TASK TO COMPLETE: In the listing below, find the line containing "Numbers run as" and the line containing "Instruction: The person". Repeat exactly those two lines and every line between them, nothing more.

DATA SEGMENT:
━━━━━━━━━━━━━━━━

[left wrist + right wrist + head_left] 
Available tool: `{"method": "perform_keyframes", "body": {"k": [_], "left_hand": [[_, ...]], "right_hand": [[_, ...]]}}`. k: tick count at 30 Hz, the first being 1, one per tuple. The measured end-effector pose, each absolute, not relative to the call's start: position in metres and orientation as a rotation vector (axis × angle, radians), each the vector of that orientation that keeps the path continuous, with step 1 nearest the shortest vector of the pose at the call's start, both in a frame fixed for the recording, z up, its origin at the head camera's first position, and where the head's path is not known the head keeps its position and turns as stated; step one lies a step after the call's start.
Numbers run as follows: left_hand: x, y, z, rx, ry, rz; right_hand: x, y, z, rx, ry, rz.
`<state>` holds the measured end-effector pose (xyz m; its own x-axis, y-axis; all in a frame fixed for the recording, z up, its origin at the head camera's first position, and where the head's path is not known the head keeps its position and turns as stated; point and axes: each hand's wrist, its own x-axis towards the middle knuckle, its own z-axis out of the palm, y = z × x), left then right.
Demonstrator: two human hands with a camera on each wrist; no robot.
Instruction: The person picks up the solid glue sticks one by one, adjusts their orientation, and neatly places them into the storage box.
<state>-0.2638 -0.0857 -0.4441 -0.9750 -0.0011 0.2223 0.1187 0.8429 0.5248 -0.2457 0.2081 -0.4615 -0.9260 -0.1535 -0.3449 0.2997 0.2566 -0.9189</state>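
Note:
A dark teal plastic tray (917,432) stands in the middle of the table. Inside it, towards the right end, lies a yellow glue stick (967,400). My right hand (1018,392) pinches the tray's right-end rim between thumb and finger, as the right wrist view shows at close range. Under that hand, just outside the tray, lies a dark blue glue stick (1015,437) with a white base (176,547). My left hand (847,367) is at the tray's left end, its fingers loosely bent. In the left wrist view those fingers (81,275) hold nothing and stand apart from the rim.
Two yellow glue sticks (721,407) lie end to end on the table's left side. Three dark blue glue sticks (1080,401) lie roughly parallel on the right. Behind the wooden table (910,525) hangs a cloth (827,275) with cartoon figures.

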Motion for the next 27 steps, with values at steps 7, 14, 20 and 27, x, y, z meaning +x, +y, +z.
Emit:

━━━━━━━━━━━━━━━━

SOLUTION TO THIS EXERCISE:
Numbers run as follows: left_hand: x, y, z, rx, ry, rz; right_hand: x, y, z, rx, ry, rz.
`<state>` holds the measured end-effector pose (xyz m; its own x-axis, y-axis; all in a frame fixed for the recording, z up, its origin at the head camera's first position, and where the head's path is not known the head keeps its position and turns as stated; point and axes: each hand's wrist, its own x-axis towards the middle knuckle, its own z-axis out of the palm, y = z × x), left then right.
Demonstrator: two human hands with a camera on each wrist; no robot.
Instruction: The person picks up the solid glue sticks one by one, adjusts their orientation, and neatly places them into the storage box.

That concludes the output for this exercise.